Red pepper, beta-carotene, B-complex vitamins, folate, potassium and fiber. Tomatoes, beta and alpha-carotene, lycopene, lutein, vitamin C, folate, potassium and fiber. B. Fruits: Orange, beta and alpha-carotene, flavones, vitamin C, potassium, folate and fiber.
Blue berries, beta-carotene, lutein, anthocyanin (flavonoid), ellagic acid (polyphenol), vitamin C, folate, magnesium, potassium, calcium and fiber.
Cantaloupe alpha and beta-carotene, lutein, B-complex vitamins, vitamin C, folate, potassium and fiber. Paw paw, beta-carotene, beta-cryptoxanthin, lutein, vitamins C and E, folate, calcium, potassium and magnesium. C. Grains/nuts Brown rice, B-complex vitamins, niacin, magnesium and fiber.
Oatmeal, B-complex vitamins like niacin (vitamin B3), vitamin E, folate, magnesium, potassium, calcium and soluble fiber. Flaxseed, omega 3 fatty acids, phytoestrogen and fiber.
Almond, omega 3 fatty acids, vitamin E, phytosterols, magnesium and fiber. Walnut, omega 3 fatty acids, vitamin E, folate, magnesium, phytosterols and fiber. D. Legumes Kidneys beans, omega 3 fatty acids, B-complex vitamins, niacin, folate, calcium, magnesium and soluble fiber. Black beans, omega 3 fatty acid, B-complex vitamins, niacin, folate, calcium, magnesium and soluble fiber.
Soy milk, isoflavones, B- complex vitamins, niacin, folate, magnesium, potassium, calcium, phytoestrogens. Soy protein, omega 3 fatty acids, B-complex vitamins, potassium, magnesium, good quality protein, phytoestrogen and fiber. Tofu, niacin, folate, minerals like magnesium, potassium and calcium E. Fish Tuna, omega 3 fatty acid, folate and niacin. Salmon, omega 3 fatty acid. F. Others Green tea, contains catechins and flavonoids.

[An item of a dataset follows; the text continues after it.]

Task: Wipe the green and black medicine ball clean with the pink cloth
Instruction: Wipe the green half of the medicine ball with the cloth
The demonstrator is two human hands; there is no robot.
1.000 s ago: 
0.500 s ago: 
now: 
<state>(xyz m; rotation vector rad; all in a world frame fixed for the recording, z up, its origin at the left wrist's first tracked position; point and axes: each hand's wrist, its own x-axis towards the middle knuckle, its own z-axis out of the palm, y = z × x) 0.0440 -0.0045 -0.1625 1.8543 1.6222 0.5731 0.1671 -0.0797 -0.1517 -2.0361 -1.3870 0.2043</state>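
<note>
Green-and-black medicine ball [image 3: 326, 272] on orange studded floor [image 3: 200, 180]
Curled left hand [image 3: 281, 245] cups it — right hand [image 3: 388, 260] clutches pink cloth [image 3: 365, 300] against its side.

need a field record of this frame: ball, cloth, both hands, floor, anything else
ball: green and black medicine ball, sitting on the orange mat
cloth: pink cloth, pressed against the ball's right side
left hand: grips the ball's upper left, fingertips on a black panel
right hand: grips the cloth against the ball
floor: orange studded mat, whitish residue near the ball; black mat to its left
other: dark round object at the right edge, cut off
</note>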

Dark chocolate (unrefined cocoa), contains resveratrol and cocoa phenols. Red grapes (red wine), contains catechins and resveratrol. Tips to changing your diet to make them healthy for your heart.

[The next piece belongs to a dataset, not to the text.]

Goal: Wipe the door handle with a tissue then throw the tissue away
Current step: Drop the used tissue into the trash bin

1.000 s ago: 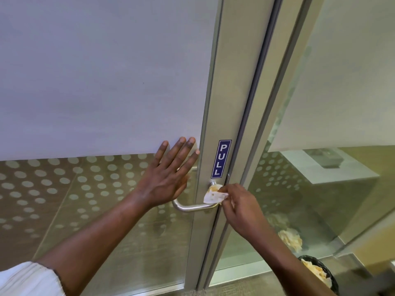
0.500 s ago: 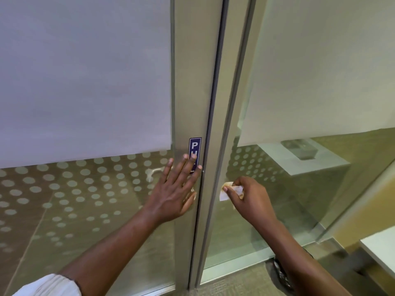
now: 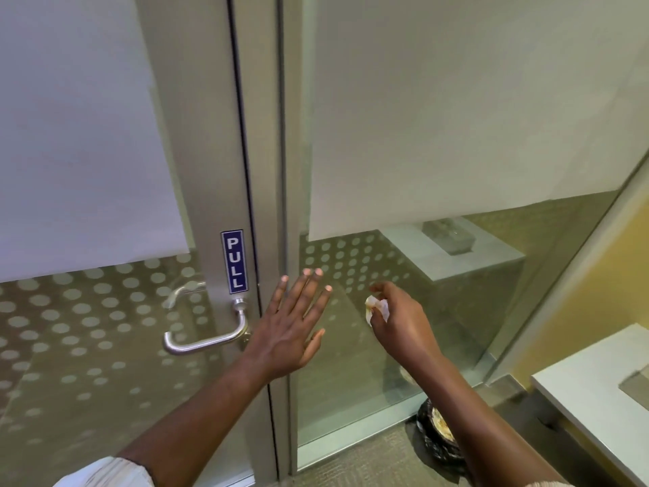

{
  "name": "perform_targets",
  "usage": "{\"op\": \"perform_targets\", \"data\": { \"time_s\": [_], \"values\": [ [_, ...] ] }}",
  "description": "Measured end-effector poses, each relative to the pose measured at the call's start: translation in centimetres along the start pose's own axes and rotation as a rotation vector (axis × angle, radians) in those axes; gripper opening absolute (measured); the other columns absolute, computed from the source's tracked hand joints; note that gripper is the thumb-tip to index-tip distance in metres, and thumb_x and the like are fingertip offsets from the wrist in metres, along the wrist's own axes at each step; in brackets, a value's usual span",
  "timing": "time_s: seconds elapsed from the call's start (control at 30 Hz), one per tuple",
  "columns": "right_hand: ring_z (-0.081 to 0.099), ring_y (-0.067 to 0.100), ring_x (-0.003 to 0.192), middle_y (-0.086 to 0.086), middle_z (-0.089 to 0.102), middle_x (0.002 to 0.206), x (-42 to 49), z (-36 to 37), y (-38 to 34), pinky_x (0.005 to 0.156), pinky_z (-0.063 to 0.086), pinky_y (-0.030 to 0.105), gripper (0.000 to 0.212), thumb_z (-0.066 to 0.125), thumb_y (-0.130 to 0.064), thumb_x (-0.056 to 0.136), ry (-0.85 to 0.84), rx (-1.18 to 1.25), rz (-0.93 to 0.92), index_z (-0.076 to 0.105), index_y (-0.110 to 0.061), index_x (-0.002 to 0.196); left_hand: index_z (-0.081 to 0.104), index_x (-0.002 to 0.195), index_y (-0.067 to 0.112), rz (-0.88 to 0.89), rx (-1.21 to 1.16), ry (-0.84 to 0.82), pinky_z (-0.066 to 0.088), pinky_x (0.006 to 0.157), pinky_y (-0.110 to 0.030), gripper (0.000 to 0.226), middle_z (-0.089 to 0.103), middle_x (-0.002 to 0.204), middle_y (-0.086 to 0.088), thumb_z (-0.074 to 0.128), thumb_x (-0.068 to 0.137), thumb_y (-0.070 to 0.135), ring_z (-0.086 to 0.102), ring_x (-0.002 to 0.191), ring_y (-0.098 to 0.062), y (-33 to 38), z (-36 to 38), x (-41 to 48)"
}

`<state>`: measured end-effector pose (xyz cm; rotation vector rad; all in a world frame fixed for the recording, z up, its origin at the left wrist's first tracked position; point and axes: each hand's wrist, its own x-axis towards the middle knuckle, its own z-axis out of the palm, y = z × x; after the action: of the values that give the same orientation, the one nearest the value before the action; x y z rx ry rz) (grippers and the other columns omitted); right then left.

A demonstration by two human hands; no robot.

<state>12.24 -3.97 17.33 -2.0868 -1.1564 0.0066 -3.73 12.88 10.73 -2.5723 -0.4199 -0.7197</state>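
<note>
Nearest, at five o'clock on the carpet, a small round bin lined with a black bag [image 3: 439, 437] sits just beside the glass panel, partly hidden by the right forearm. Higher, the right hand [image 3: 404, 325] pinches a crumpled white tissue [image 3: 377, 305] between thumb and fingertips, clear of the door. At its nine o'clock the left hand [image 3: 293, 328] spreads flat, fingers apart and holding nothing, over the metal door frame. Farther left, at nine o'clock from that hand, the brushed-steel lever door handle [image 3: 207, 337] stands bare, under a blue PULL sign [image 3: 234, 261].
</note>
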Motion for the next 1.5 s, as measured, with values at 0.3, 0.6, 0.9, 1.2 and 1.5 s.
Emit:
{"op": "perform_targets", "data": {
  "time_s": [0.3,0.6,0.9,1.2,1.5],
  "values": [
    [0.06,0.025,0.093,0.006,0.062,0.104,0.4,-5.1,9.1,0.071,0.038,0.027,0.016,0.06,-0.008,0.092,0.013,-0.123,-0.006,0.069,-0.012,0.104,0.044,0.162,0.008,-0.026,-0.08,-0.046,0.008,0.129,-0.055,0.077,0.028,0.172,-0.022,0.042,0.098,0.051,0.022,0.161,-0.036,8.6,1.5,6.2],
    [0.053,0.017,0.075,-0.002,0.051,0.097,0.4,-9.6,17.5,0.065,0.036,0.024,0.01,0.064,-0.018,0.094,0.106,-0.195,0.03,0.069,-0.018,0.103,0.044,0.162,0.007,0.015,-0.192,-0.086,0.012,0.128,-0.056,0.077,0.032,0.171,-0.023,0.041,0.098,0.051,0.027,0.159,-0.039,16.9,4.2,12.4],
    [0.05,0.014,0.074,-0.004,0.053,0.092,1.8,-12.9,25.6,0.065,0.04,0.027,0.013,0.064,-0.024,0.095,0.157,-0.251,0.106,0.072,-0.022,0.106,0.045,0.161,0.008,0.117,-0.292,-0.13,0.0,0.13,-0.051,0.077,0.035,0.169,-0.024,0.042,0.097,0.051,0.032,0.157,-0.039,23.6,9.1,18.5],
    [0.062,0.015,0.081,-0.005,0.07,0.092,4.9,-13.3,33.7,0.066,0.054,0.035,0.009,0.062,-0.029,0.092,0.155,-0.307,0.332,0.067,-0.027,0.099,0.044,0.161,0.009,0.262,-0.359,-0.208,0.002,0.129,-0.052,0.078,0.037,0.168,-0.024,0.043,0.096,0.052,0.033,0.157,-0.04,28.5,15.9,25.3],
    [0.055,0.019,0.085,0.006,0.062,0.103,6.6,-10.6,40.8,0.072,0.049,0.031,0.011,0.058,-0.009,0.094,0.103,-0.185,0.548,0.06,-0.016,0.102,0.047,0.16,0.01,0.372,-0.366,-0.356,0.015,0.124,-0.058,0.079,0.037,0.168,-0.024,0.035,0.096,0.054,0.034,0.158,-0.039,32.9,22.6,28.4]
  ]
}}
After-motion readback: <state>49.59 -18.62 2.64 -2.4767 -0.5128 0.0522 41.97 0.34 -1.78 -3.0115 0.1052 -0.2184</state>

Changing your diet so as to improve your health at any time and to prevent whatever disease, does not have to be sudden and total. If you have to change all the food you have been eating in the last 40 years suddenly and totally, I am sure your system will revolt.

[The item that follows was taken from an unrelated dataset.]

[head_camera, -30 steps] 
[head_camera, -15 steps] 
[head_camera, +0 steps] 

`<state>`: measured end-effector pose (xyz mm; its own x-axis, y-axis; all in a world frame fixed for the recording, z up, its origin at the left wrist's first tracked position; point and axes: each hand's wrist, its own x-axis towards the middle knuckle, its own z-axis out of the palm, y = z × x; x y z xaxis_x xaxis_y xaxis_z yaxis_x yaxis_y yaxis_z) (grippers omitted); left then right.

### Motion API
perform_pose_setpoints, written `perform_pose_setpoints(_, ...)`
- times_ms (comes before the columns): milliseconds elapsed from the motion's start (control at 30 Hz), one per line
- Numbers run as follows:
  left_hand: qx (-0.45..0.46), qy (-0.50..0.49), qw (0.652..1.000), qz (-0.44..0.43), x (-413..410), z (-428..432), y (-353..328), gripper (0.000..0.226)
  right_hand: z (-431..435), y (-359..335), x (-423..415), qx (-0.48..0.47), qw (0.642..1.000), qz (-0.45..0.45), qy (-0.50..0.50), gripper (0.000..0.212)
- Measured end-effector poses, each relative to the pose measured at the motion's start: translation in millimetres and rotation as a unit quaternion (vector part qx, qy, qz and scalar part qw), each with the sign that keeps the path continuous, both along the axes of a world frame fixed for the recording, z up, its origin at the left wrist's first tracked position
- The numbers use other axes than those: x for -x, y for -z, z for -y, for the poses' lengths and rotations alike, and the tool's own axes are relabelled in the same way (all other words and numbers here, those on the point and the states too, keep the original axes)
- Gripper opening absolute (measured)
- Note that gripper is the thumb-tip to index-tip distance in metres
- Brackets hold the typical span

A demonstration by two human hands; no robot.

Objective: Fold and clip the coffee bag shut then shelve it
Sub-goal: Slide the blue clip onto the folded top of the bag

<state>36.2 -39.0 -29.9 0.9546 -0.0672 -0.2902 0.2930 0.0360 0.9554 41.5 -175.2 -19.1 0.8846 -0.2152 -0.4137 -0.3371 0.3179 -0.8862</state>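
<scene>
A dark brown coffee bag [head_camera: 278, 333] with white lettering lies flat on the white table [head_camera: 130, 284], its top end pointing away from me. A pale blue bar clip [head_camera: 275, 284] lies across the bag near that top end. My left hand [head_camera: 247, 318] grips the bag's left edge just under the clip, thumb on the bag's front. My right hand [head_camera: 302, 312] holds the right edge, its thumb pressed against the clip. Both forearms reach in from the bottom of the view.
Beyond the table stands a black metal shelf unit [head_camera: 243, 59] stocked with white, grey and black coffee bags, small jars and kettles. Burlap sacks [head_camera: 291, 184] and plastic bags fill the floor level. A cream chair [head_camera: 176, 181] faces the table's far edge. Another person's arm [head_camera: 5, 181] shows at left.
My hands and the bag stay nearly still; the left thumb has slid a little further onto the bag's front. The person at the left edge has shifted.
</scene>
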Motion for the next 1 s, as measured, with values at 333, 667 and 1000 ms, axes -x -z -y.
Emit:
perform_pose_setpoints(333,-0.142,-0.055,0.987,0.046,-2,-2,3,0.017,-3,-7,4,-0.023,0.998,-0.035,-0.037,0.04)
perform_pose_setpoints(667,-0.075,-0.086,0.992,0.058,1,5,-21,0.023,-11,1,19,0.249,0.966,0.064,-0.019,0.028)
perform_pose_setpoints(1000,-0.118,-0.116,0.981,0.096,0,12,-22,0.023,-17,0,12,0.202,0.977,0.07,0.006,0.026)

The idea is that the change should be gradual. According to the groupings of the heart healthy foods given above, the sources of the food you should eat to keep your heart healthy are vegetables, fruits, grains/nuts, fish, legumes and green tea. n practical terms, you need to eat more of nuts and seeds like walnuts, flaxseeds and its oil, almonds and avocados and cold water fish which are very good sources of omega 3 fatty acid.
Your proteins can be sourced from skinless poultry, fish, egg white and calcium from skimmed milk and other plant sources as listed above. You will get sufficient nutrients like vitamins, minerals, antioxidants and the phytonutrients by eating a variety of the vegetables, fruits, nuts and grains.
There are a number of them, make sure you eat different ones daily and weekly, as you can afford. All the vegetables, fruits, whole grains and legumes are very rich sources of fiber and you can never go wrong eating such foods. Certain nutrients are particularly efficient in lowering cholesterol in circulation and they are found in the vegetables, fruits, fish, beans, nuts and seeds.
They include oatmeal, walnut, olive oil, fish and the phytosterol in flaxseed and wheat gem. The foods you should avoid as you improve upon your diet to make it heart healthy should include red meat, egg yoke, hydrogenated and trans fat, processed and packaged food that are high in sodium.
Others are sausages, bacon, egg yoke, fried chicken, white bread and rice, whole milk products like cheese and yogurt and refined pasta.